Он достал из внутреннего кармана старомодного клетчатого своего сюртучка какую-то тряпицу. Развернул - в ней лежали сережки, каждая состояла из трех слитых золотой вязью воедино крупных голубых капелек.
– Это бирюза, - сказал Сагайдачный.
– Чудесный камень. На хорошем человеке он светлеет. И если человек здоров, радостен и светел внутри, то и камень отражает это своей радостью, мерцанием. Но если близка кручина, болезнь, то камень становится темным и невзрачным. Так старики говорили в мое время... Это, пожалуй, и есть мое сокровище,
Он вложил сережки мне в ладонь:
– Бери. И поехали к Глумскому.
– Усаживаясь в свою таратайку, он вдруг наклонился ко мне и заговорщически прошептал; " Бувае, иноди старый не знае сам, чого зрадие, неначе стане молодый и заспивае, як умие". Ну, кто?

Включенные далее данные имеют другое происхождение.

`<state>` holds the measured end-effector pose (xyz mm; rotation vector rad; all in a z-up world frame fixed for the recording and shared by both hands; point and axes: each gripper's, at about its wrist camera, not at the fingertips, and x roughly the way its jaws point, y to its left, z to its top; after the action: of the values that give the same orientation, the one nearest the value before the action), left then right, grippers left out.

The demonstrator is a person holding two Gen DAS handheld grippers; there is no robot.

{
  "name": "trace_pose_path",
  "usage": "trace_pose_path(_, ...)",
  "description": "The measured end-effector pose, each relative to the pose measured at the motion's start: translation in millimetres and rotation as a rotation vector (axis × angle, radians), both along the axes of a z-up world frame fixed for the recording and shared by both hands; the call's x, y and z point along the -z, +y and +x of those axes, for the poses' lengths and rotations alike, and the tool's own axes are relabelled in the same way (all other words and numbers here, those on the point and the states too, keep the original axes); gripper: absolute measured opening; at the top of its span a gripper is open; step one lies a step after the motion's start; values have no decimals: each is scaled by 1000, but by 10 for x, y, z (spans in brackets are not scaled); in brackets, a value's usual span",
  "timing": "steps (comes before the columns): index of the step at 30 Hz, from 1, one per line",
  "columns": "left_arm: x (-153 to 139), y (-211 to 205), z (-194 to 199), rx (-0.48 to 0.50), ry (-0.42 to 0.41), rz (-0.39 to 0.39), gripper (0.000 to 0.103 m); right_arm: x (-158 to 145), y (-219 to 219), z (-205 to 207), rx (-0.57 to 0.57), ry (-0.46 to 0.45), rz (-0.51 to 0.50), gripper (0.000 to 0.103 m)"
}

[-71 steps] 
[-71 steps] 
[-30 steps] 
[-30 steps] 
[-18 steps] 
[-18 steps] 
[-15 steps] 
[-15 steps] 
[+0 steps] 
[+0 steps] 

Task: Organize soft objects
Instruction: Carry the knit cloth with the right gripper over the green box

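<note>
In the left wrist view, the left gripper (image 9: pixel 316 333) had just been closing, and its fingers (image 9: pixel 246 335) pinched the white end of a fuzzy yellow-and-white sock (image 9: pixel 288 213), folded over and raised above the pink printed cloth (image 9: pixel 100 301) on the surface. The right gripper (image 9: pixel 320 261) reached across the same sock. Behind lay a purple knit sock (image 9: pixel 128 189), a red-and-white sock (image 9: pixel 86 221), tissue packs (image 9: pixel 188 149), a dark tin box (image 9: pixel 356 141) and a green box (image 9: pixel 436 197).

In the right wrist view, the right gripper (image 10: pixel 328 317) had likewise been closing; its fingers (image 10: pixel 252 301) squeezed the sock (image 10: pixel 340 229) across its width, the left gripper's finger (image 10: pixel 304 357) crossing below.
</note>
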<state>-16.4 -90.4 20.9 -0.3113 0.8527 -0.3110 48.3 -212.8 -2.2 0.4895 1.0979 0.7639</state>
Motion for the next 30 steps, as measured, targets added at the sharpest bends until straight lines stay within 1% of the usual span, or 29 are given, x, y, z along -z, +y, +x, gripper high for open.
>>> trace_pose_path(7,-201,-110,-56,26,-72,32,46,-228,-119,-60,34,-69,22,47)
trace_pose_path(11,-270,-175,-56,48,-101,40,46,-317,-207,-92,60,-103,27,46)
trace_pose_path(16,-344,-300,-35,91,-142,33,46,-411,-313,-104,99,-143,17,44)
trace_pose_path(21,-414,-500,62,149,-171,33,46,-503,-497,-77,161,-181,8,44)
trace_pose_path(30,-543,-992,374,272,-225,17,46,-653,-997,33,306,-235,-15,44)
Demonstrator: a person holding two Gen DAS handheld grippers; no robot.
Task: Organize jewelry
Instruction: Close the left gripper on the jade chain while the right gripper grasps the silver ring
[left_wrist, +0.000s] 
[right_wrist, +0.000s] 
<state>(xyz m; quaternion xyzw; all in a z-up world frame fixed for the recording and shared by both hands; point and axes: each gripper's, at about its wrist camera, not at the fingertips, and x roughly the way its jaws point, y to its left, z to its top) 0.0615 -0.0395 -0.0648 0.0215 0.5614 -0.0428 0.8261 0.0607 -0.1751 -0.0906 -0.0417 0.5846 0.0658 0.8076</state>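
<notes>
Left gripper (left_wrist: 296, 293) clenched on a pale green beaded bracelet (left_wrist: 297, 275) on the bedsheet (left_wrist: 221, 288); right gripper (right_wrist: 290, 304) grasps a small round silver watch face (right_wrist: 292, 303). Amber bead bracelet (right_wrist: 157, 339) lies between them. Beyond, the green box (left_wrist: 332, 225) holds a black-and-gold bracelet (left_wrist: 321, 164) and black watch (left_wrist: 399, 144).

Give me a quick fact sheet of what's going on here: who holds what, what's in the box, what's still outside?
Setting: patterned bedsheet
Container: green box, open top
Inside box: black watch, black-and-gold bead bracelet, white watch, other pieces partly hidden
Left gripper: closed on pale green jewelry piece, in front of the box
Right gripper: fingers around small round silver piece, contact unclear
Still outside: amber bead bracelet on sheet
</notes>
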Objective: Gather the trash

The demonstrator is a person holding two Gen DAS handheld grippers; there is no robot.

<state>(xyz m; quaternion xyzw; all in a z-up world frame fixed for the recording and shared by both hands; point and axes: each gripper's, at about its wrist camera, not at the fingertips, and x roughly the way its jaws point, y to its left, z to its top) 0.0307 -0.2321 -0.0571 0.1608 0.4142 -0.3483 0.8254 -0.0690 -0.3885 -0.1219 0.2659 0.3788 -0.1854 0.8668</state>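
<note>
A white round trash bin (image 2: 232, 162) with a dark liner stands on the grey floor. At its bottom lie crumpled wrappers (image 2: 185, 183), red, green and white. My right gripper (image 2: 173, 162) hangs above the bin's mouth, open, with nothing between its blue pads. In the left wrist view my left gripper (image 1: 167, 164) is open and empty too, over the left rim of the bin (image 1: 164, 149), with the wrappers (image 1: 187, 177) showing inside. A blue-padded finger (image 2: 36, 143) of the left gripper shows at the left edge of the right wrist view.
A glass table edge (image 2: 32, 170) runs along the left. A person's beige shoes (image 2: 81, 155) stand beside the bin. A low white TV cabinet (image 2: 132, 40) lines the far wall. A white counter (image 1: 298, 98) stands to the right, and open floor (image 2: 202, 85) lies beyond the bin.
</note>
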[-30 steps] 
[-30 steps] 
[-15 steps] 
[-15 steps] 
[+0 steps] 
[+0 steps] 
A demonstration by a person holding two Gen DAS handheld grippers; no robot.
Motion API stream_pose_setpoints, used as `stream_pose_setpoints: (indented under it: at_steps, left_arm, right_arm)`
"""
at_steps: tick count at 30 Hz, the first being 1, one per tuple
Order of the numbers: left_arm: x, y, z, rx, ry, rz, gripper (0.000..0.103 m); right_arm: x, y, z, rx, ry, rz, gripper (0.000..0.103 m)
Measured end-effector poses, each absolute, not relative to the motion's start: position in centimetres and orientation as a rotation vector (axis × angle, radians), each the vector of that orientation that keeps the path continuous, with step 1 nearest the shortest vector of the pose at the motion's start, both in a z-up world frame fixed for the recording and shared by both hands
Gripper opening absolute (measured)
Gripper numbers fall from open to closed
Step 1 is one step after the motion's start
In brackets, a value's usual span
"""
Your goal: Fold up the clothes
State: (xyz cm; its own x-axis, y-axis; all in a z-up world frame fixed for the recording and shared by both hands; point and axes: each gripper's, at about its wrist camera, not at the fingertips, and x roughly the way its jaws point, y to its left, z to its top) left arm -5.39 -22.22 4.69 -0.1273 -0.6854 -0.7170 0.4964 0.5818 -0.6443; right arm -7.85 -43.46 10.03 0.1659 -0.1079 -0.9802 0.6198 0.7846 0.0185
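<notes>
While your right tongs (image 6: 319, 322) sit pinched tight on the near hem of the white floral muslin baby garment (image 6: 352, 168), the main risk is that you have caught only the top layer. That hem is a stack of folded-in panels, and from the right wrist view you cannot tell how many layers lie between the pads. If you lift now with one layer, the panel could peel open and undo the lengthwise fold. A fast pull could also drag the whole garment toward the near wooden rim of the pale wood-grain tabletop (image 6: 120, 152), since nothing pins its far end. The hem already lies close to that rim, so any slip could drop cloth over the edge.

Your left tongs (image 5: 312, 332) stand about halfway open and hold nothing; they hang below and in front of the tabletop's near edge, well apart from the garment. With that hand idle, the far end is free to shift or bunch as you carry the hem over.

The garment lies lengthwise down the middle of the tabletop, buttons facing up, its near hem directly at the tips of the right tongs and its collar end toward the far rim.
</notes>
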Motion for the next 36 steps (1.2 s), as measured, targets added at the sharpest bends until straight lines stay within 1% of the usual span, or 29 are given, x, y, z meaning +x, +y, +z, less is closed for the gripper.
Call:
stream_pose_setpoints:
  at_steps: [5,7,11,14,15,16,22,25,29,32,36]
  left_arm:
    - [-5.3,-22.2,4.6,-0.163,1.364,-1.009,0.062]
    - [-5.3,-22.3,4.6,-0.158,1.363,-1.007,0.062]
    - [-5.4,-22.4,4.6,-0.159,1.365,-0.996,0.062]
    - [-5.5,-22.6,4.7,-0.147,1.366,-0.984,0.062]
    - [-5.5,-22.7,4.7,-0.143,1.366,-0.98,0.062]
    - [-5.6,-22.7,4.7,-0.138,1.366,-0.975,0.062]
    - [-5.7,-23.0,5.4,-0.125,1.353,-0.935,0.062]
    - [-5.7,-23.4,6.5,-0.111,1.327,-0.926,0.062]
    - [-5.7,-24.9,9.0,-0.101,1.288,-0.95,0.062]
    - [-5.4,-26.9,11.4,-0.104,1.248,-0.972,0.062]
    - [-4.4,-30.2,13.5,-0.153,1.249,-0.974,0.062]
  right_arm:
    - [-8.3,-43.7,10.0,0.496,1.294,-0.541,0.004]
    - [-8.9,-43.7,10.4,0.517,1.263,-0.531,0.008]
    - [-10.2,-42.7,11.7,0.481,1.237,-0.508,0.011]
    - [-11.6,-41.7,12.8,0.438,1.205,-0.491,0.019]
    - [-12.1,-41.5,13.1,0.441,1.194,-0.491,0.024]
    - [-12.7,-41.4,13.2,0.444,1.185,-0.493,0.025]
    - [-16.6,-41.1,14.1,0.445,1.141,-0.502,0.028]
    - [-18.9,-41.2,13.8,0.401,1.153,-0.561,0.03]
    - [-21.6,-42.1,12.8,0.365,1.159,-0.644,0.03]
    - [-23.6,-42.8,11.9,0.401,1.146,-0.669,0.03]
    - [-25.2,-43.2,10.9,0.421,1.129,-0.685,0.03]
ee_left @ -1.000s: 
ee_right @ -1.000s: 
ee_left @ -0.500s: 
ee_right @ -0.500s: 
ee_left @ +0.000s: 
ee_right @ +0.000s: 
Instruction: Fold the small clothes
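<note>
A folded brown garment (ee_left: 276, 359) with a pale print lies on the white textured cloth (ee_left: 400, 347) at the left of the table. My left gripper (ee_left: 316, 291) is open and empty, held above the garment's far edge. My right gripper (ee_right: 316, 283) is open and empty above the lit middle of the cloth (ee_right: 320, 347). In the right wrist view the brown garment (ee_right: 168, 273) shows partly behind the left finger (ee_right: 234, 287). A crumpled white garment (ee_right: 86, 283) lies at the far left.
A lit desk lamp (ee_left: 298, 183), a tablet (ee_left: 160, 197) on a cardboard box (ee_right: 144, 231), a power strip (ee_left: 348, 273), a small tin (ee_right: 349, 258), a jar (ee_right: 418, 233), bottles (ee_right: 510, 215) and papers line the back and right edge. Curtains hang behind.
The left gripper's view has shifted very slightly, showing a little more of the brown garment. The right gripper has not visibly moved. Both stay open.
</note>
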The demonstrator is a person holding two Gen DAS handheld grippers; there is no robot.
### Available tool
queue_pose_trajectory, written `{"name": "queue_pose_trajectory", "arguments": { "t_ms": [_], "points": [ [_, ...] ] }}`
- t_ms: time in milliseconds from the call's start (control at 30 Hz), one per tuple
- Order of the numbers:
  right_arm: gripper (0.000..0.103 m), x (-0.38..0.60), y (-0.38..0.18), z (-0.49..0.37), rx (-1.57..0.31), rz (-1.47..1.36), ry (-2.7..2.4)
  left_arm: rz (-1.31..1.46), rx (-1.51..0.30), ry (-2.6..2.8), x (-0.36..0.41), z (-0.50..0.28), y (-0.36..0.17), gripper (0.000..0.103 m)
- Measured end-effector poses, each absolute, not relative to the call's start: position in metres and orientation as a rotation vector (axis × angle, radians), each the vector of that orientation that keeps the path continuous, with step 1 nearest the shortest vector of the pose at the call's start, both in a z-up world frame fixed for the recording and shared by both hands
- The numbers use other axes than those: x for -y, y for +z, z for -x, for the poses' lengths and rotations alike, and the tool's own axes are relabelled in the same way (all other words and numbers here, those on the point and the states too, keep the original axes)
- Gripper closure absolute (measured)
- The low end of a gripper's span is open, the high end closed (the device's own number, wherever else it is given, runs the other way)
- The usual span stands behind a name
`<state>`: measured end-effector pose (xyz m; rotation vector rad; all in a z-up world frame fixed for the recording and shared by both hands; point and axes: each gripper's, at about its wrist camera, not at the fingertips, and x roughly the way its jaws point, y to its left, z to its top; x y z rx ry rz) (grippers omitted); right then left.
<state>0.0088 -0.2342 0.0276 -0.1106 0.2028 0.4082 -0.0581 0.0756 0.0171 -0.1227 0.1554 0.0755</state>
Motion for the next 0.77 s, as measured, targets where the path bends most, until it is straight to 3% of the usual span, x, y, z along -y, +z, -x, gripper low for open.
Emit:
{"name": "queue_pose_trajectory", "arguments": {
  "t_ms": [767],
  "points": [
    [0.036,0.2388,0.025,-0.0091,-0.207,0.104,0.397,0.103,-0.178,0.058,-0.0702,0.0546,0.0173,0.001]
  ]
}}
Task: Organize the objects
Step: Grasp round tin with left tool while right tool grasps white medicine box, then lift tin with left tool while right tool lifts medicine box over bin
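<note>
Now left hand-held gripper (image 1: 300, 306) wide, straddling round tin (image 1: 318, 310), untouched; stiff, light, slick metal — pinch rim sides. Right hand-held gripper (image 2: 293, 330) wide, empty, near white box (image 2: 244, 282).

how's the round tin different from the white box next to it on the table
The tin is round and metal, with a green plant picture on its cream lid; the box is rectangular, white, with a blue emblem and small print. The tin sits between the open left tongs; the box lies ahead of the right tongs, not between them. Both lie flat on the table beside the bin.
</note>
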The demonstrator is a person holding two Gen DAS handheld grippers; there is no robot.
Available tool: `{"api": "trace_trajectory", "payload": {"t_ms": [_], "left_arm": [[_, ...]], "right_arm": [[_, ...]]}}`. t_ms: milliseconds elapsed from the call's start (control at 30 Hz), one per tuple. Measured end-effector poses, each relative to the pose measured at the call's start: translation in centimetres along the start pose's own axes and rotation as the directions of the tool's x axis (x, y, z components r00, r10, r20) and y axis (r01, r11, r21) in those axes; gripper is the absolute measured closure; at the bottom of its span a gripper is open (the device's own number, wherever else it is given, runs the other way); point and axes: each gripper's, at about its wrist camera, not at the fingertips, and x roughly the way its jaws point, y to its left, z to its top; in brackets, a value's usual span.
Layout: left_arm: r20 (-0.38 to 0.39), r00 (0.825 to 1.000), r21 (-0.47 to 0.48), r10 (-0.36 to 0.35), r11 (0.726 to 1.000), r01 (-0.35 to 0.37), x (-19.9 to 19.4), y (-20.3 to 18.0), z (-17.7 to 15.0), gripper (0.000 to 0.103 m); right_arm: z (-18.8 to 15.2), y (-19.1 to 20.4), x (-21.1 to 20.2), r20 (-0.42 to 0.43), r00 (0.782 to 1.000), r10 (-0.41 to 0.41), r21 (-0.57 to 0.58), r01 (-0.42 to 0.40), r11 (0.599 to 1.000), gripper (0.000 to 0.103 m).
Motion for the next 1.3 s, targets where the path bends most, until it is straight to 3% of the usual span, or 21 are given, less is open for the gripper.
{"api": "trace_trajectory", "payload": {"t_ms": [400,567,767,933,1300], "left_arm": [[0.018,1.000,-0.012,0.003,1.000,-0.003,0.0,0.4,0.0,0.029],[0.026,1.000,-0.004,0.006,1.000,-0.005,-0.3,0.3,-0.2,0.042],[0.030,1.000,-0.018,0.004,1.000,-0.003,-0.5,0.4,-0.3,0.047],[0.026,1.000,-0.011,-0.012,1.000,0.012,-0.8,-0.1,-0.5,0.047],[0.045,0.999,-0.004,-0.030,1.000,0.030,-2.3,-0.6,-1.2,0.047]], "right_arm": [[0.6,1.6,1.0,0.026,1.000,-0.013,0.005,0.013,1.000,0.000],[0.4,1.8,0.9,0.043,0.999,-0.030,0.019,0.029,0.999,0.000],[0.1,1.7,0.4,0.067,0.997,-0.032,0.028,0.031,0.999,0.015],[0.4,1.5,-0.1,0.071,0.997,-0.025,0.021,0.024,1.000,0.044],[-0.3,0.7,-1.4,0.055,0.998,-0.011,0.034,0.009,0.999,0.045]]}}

– Шевченко, - ответил я, на этот раз безошибочно продолжив старую игру.
11
Мы с Попеленко смотрим, как уходит Гнат. Он вразвалочку, перебрасывая через лужи тяжелые дырявые ботинки, шагает по улице. Правая рука Гната придерживает пустой мешок, левая зацепилась большим пальцем за желтый провод, перепоясывающий ватник, и ладонь висит, как варежка. Шапчонка, сшитая на солдата-недоростка, чудом держится на нечесаной гриве деревенского дурачка, издали она - как птица на стоге сена.
Гнат оборачивается, машет нам мешком, смеется. "Маасковские сладкие груши, она ела-ела их на свадьбе..." - напевает Гнат. Больше всего он любит сочинять "свадебные" песни. Сквозь унылый мелкий осенний дождь. Гнат несет не доступный никому мир своего воображения. Там бьют в бубны, осыпают молодых хмелем, пляшут, целуются.
Рослая, чуть сгорбленная фигура постепенно скрывается в мутно-серой завесе дождя, как в дыму.
– Ой, голосистый какой и здоровый!
– удивляется Попеленко и скребет затылок.
– Как он при фашистах уцелел? Они дурачков по деревням собирали, свозили в область, а там - в душегубки. Не признавал этого дела Гитлер. У него было рассчитано, кто сколько хлеба съедает. Дурачкам по этой арифметике места не оставалось... Бабы наши, жалеючи, прятали его, Гната. Моя уж на что музульманка, скрипит, как колодезный журавель, а и то хоронила его трое суток в погребе. Только просила его, чтоб не пел. А он нет-нет да как затянет, страх!
Из-за дождя еще доносится неразборчивая песня Гната, но постепенно стихает. Через двадцать - тридцать минут Гнат будет уже в лесу. В потайном клапанчике его ватника, прошитом двойной стежкой, завернутый в прорезиненную обертку от индпакета, лежит блокнотный листок. На нем выведенные рукой Варвары четкие ровные строки: "Мешки с деньгами и документы вывозят завтра на рассвете. Сегодня приехал Сагайдачный. Считают. Никого в район не посылали. Повезут Глумский и "ястребки". Когда же выполнишь обещанное? Жду не дождусь. Ясонька".
Мы прислушиваемся. Где-то за околицей хлопает кнут пастуха, мекает привязанная на пустыре коза. Песни совсем не слышно. Гнат унес наш крючок с наживкой, и невидимая леска потянулась за ним из Глухаров. Давай, Гнат, ни пуха тебе, ни пера! Мы с Попеленко переглядываемся. "Ястребок" вздыхает, трет обшлагом шинели кожух своего ППШ. Я чувствую, сомнения и страхи вьются вокруг него, как осы у колодца, но он молчит. "Мне и самому страшновато, Попеленко! хочется сказать мне.
– Уж больно хитрая пошла игра!" Но с моим подчиненным лучше не вести таких разговоров. В полное ведро воду не льют.